Problem statement
Once you have checked each line below, report only the number of lines that contain the word "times".
##########
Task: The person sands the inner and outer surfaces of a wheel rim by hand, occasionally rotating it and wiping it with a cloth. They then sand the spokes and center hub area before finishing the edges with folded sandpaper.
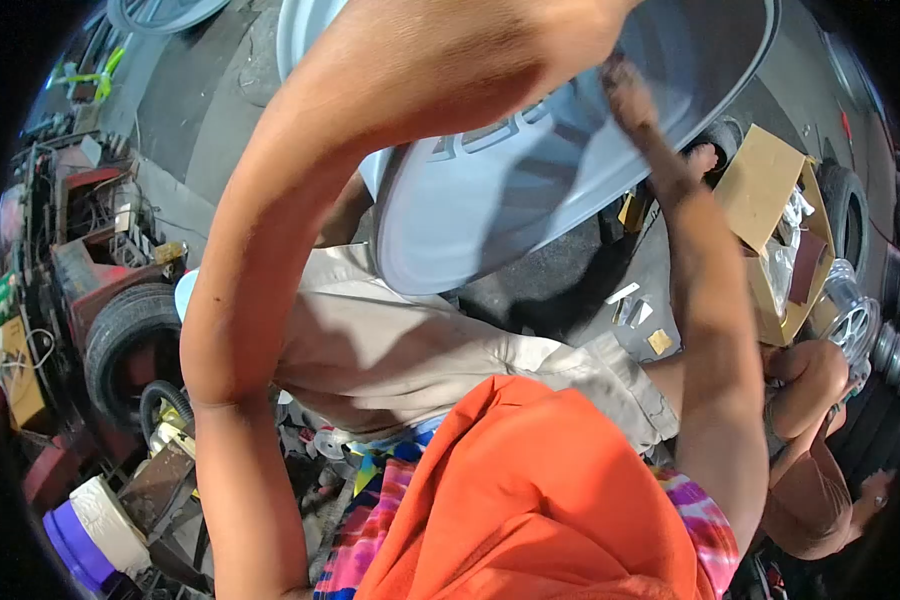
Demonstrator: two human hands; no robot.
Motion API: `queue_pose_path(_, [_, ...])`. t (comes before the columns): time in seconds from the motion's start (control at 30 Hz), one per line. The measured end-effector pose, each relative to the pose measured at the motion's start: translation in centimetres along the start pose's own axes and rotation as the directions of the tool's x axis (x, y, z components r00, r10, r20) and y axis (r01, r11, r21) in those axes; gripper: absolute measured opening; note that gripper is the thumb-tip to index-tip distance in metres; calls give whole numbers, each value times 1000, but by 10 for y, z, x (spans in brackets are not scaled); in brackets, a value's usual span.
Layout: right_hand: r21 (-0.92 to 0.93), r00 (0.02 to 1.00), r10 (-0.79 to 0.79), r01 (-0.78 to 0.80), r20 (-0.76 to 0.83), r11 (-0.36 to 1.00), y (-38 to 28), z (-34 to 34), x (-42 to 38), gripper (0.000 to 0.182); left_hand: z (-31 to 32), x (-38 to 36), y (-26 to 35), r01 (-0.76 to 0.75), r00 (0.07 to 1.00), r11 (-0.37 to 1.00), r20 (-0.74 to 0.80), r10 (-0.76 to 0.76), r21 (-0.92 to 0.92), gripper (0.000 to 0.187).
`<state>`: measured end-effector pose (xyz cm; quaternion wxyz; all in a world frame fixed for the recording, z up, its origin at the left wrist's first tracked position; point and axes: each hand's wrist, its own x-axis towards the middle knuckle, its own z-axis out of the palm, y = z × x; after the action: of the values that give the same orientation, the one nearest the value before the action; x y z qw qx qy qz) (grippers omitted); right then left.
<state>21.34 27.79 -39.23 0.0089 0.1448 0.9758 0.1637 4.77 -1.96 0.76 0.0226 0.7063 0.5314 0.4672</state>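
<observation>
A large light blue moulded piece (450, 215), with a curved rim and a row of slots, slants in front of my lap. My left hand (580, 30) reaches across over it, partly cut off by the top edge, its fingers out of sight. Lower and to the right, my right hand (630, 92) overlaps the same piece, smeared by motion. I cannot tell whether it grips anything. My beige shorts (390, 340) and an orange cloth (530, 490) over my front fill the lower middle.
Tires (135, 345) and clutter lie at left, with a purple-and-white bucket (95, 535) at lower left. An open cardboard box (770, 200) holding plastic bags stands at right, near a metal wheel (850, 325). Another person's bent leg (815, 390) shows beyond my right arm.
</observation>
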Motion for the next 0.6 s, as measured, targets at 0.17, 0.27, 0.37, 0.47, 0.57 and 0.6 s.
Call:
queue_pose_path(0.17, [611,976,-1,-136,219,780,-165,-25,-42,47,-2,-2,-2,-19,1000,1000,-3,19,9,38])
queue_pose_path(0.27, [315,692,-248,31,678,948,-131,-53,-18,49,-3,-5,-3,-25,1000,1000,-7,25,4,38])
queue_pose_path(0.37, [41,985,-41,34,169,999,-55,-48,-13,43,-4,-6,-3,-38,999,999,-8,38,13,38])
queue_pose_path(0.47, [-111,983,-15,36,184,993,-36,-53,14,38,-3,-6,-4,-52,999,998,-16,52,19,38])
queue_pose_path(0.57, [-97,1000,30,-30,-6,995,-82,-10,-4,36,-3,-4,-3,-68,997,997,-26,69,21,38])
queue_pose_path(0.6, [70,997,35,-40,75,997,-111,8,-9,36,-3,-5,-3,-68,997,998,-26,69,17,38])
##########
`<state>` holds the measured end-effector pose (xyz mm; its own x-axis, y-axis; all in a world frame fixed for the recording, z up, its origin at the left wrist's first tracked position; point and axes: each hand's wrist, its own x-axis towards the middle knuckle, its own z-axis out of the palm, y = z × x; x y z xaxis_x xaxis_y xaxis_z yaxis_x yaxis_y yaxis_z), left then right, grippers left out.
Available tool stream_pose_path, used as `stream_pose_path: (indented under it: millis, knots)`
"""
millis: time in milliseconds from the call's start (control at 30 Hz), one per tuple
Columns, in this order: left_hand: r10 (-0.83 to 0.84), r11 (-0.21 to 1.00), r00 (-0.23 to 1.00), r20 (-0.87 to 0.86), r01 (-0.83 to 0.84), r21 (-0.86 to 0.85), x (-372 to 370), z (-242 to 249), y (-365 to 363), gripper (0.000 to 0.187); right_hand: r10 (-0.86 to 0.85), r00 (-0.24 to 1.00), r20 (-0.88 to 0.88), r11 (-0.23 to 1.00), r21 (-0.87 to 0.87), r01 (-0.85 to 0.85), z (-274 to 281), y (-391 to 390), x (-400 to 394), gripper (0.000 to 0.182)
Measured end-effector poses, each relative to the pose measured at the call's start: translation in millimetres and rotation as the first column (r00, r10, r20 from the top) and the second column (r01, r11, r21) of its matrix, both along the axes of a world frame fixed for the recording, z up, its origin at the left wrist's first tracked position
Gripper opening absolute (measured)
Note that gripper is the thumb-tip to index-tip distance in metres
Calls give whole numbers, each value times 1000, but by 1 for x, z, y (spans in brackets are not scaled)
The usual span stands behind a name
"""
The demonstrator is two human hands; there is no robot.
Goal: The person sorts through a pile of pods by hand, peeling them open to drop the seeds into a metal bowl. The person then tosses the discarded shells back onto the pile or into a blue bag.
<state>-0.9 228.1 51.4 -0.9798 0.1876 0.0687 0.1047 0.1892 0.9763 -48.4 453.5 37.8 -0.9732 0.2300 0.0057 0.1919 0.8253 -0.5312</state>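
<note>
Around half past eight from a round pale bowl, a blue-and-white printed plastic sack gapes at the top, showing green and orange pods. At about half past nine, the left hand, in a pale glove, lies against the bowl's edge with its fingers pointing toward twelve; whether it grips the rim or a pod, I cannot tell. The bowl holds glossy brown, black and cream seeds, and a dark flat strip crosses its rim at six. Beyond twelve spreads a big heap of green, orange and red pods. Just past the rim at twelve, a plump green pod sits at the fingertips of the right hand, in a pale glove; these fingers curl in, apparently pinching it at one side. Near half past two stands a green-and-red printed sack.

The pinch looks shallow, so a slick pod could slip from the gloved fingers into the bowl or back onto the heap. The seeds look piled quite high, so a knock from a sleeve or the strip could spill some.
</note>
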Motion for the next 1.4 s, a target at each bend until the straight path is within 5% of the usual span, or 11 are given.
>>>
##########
Exercise output
2